▶ _Task to complete_: Go through the records and give each one again exactly, omitting the images.

Excerpts from a dataset
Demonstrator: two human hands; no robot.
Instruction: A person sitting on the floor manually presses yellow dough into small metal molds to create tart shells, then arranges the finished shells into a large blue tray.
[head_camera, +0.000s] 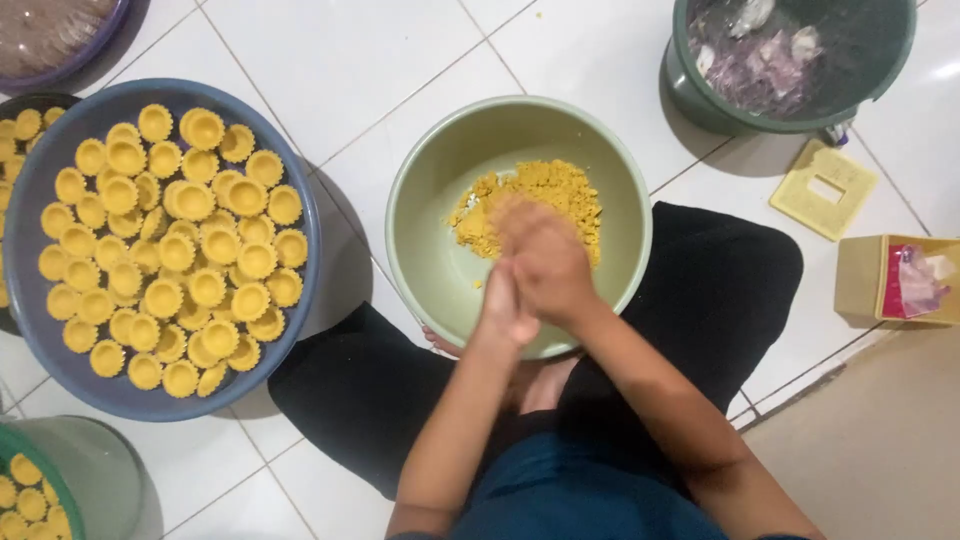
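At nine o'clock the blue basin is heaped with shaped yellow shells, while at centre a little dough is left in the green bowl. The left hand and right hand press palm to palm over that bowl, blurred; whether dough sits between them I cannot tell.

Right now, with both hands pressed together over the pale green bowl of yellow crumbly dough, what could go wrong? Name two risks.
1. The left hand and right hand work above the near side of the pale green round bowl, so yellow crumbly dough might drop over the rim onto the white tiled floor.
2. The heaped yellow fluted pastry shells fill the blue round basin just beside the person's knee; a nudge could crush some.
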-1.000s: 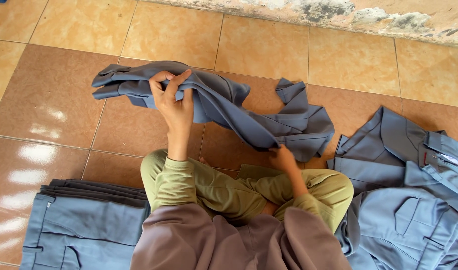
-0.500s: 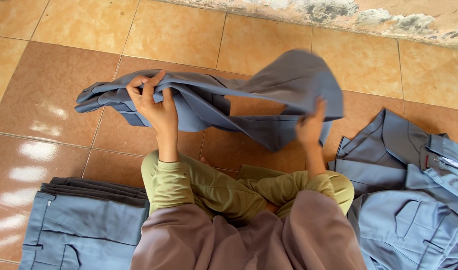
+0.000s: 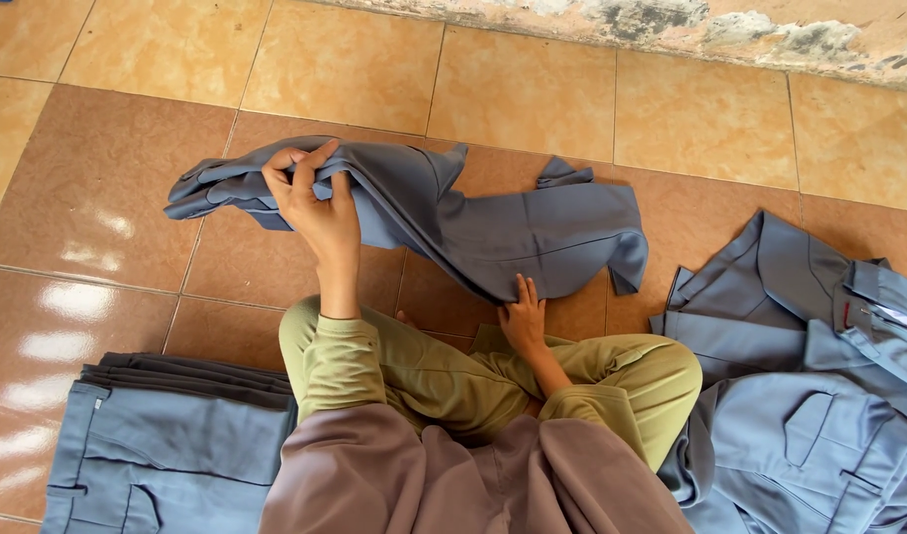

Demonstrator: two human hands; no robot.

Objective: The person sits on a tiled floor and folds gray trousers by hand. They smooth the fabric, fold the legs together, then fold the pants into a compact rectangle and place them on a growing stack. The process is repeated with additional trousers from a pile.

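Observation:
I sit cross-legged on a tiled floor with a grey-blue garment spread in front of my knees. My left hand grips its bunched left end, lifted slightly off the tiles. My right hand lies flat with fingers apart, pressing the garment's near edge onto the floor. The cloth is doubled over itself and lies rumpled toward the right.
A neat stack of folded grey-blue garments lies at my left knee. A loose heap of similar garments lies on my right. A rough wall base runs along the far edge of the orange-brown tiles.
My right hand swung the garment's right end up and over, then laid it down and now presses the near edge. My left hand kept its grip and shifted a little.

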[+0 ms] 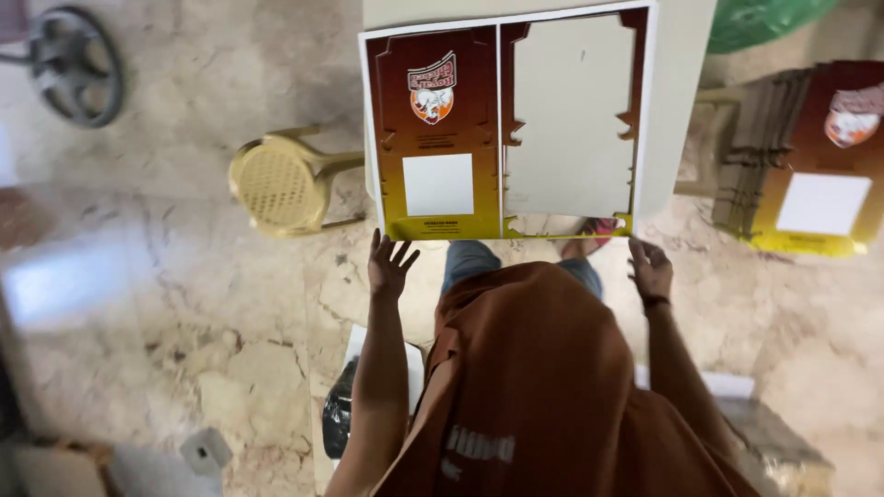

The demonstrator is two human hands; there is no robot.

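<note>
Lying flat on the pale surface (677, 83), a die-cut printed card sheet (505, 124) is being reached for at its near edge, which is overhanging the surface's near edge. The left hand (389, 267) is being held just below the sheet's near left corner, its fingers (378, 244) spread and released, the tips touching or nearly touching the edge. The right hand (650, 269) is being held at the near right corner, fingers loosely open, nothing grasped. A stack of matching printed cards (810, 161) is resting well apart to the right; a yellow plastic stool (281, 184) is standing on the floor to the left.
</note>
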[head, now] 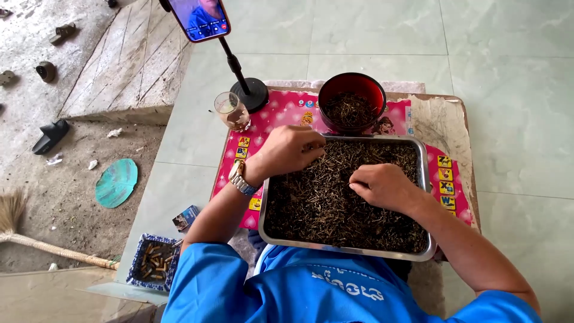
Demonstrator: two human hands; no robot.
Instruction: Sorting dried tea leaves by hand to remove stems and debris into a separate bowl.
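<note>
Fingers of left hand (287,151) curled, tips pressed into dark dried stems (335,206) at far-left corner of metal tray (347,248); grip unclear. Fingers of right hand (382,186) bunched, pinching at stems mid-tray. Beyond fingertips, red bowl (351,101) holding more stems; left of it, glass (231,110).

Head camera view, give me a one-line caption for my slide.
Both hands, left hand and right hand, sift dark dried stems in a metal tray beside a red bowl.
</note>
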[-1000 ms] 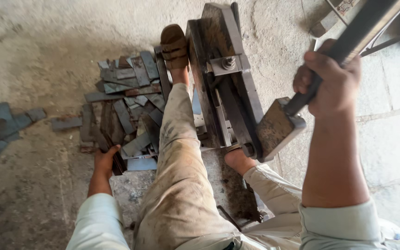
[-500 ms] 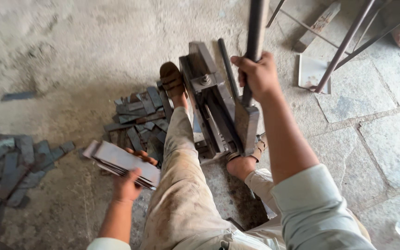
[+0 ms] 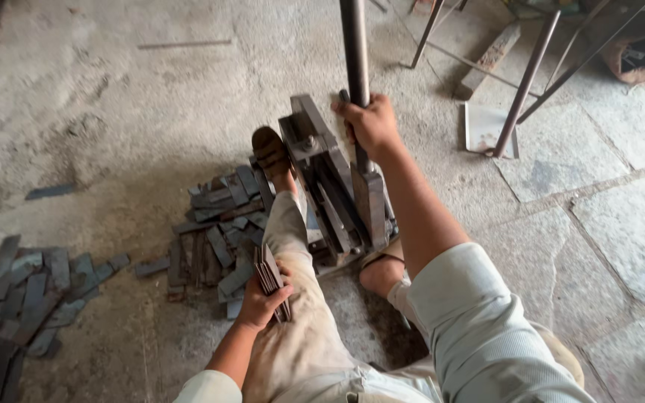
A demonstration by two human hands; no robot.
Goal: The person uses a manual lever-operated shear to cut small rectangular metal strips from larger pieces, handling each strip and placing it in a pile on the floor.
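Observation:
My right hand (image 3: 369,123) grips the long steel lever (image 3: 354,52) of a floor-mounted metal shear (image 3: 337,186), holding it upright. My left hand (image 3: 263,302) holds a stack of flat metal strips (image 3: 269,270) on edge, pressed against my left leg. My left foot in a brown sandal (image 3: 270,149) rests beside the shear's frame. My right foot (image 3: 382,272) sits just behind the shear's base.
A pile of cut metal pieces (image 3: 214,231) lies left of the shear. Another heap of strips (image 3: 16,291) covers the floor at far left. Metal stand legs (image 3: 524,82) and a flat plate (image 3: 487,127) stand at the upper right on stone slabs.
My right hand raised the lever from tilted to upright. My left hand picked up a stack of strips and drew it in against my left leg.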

▶ _Exercise response_:
Demonstrator: two human hands; no robot.
Instruction: A person sitting on the floor manually presses yellow dough into small metal molds to create tart shells, then arranges the finished shells into a large blue tray.
[head_camera, +0.000s] 
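At nine o'clock the blue basin is heaped with shaped yellow shells, while at centre a little dough is left in the green bowl. The left hand and right hand press palm to palm over that bowl, blurred; whether dough sits between them I cannot tell.

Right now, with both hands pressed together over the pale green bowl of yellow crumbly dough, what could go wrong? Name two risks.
1. The left hand and right hand work above the near side of the pale green round bowl, so yellow crumbly dough might drop over the rim onto the white tiled floor.
2. The heaped yellow fluted pastry shells fill the blue round basin just beside the person's knee; a nudge could crush some.
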-1.000s: 
-0.500s: 
+0.000s: 

Demonstrator: two human hands; no robot.

Objective: The person sits on a tiled floor and folds gray trousers by hand. They smooth the fabric, fold the legs together, then fold the pants into a compact rectangle and place them on a growing stack. The process is repeated with additional trousers from a pile.

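Observation:
I sit cross-legged on a tiled floor with a grey-blue garment spread in front of my knees. My left hand grips its bunched left end, lifted slightly off the tiles. My right hand lies flat with fingers apart, pressing the garment's near edge onto the floor. The cloth is doubled over itself and lies rumpled toward the right.
A neat stack of folded grey-blue garments lies at my left knee. A loose heap of similar garments lies on my right. A rough wall base runs along the far edge of the orange-brown tiles.
My right hand swung the garment's right end up and over, then laid it down and now presses the near edge. My left hand kept its grip and shifted a little.
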
[+0 ms] 

The demonstrator is two human hands; there is no robot.

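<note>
Lying flat on the pale surface (677, 83), a die-cut printed card sheet (505, 124) is being reached for at its near edge, which is overhanging the surface's near edge. The left hand (389, 267) is being held just below the sheet's near left corner, its fingers (378, 244) spread and released, the tips touching or nearly touching the edge. The right hand (650, 269) is being held at the near right corner, fingers loosely open, nothing grasped. A stack of matching printed cards (810, 161) is resting well apart to the right; a yellow plastic stool (281, 184) is standing on the floor to the left.
</note>
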[head, now] 
Demonstrator: two human hands; no robot.
Instruction: Sorting dried tea leaves by hand to remove stems and debris into a separate bowl.
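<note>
Fingers of left hand (287,151) curled, tips pressed into dark dried stems (335,206) at far-left corner of metal tray (347,248); grip unclear. Fingers of right hand (382,186) bunched, pinching at stems mid-tray. Beyond fingertips, red bowl (351,101) holding more stems; left of it, glass (231,110).

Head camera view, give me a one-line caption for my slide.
Both hands, left hand and right hand, sift dark dried stems in a metal tray beside a red bowl.
</note>
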[-1000 ms] 
[-500 ms] 
[+0 ms] 
A demonstration by two human hands; no robot.
Goal: The person uses a manual lever-operated shear to cut small rectangular metal strips from larger pieces, handling each strip and placing it in a pile on the floor.
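Observation:
My right hand (image 3: 369,123) grips the long steel lever (image 3: 354,52) of a floor-mounted metal shear (image 3: 337,186), holding it upright. My left hand (image 3: 263,302) holds a stack of flat metal strips (image 3: 269,270) on edge, pressed against my left leg. My left foot in a brown sandal (image 3: 270,149) rests beside the shear's frame. My right foot (image 3: 382,272) sits just behind the shear's base.
A pile of cut metal pieces (image 3: 214,231) lies left of the shear. Another heap of strips (image 3: 16,291) covers the floor at far left. Metal stand legs (image 3: 524,82) and a flat plate (image 3: 487,127) stand at the upper right on stone slabs.
My right hand raised the lever from tilted to upright. My left hand picked up a stack of strips and drew it in against my left leg.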

This exercise has no more to it.